▸ **WHAT TO WORK ON**
Starting at the first line of the material below and stopping after the line that includes "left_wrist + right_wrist", write the lines out again exactly. Drop any pictures.

═══

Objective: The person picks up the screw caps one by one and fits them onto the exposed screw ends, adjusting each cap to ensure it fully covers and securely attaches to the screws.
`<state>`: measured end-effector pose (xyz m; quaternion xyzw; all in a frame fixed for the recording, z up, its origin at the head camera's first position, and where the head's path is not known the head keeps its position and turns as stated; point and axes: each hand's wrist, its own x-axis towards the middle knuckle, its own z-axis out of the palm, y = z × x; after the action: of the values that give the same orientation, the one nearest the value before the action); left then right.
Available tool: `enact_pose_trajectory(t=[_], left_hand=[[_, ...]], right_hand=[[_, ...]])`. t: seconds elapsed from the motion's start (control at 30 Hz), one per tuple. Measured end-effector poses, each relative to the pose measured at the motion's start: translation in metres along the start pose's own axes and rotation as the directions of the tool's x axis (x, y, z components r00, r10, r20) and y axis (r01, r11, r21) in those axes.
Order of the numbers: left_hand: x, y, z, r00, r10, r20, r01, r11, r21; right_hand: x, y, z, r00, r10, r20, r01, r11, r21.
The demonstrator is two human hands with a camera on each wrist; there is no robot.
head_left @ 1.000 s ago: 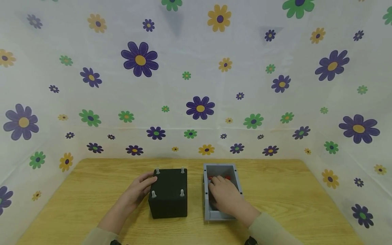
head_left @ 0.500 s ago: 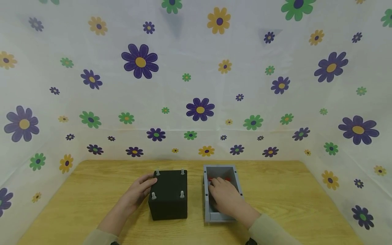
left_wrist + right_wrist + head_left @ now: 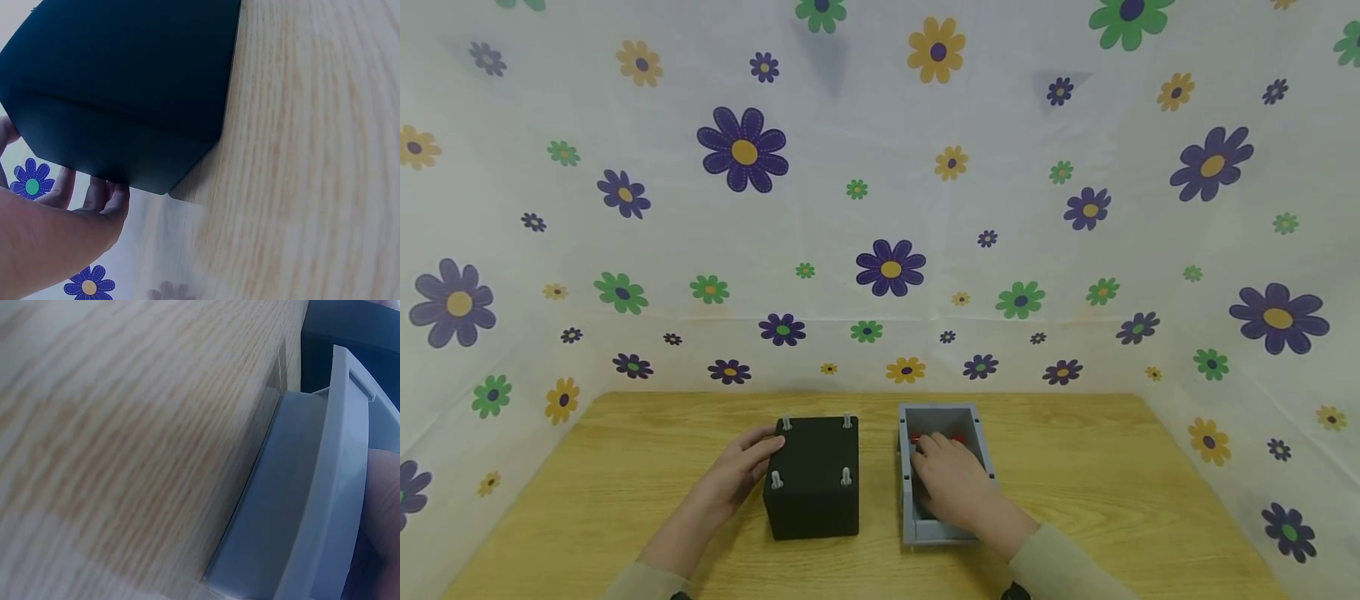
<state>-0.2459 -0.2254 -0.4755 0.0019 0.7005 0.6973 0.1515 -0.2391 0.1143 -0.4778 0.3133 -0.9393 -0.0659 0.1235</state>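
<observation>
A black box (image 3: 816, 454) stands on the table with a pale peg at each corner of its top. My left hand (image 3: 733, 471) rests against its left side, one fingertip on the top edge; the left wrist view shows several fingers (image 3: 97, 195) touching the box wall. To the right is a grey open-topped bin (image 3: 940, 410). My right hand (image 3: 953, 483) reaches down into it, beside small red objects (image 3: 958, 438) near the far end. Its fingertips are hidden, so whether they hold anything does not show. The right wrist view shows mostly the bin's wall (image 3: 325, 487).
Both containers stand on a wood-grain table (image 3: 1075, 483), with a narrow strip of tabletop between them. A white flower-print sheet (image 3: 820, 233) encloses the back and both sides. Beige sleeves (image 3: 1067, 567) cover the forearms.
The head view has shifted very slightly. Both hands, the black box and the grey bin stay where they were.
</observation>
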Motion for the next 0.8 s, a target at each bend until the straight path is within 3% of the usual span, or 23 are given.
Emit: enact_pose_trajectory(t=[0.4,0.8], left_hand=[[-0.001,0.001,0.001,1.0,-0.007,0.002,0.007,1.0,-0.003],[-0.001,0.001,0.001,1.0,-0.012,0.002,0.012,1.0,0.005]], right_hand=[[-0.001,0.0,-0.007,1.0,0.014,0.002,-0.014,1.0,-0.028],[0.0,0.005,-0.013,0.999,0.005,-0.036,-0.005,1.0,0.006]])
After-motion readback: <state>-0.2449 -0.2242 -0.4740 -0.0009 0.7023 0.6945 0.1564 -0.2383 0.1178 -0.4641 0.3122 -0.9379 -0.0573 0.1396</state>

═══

▸ **TASK OUTPUT**
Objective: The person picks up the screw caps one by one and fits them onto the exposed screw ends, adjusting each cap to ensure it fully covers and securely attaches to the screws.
`<state>`: measured end-effector pose (xyz m; quaternion xyzw; all in a frame fixed for the recording, z up, its origin at the head camera's first position, and where the head's path is not known the head keeps its position and turns as stated; point and axes: each hand's wrist, its own x-axis towards the middle knuckle, its own z-axis out of the palm, y = z × x; after the action: of the values that give the same orientation, the one nearest the value before the action); left then right.
Available tool: `enact_pose_trajectory(t=[_], left_hand=[[_, ...]], right_hand=[[_, ...]])`. t: seconds elapsed from the motion's start (control at 30 Hz), one per tuple. Measured end-effector poses, each relative to the pose measured at the motion's start: translation in metres along the start pose's own axes and rotation as the directions of the tool's x axis (x, y, z components r00, r10, r20) and y axis (r01, r11, r21) in those axes.
Order of the numbers: left_hand: x, y, z, r00, r10, r20, r01, r11, r21; right_hand: x, y, z, r00, r10, r20, r01, r11, r21.
The demonstrator is two human hands with a camera on each wrist; there is no robot.
head_left @ 1.000 s ago: 
head_left @ 0.500 s ago: 
left_wrist + right_wrist + head_left @ now: 

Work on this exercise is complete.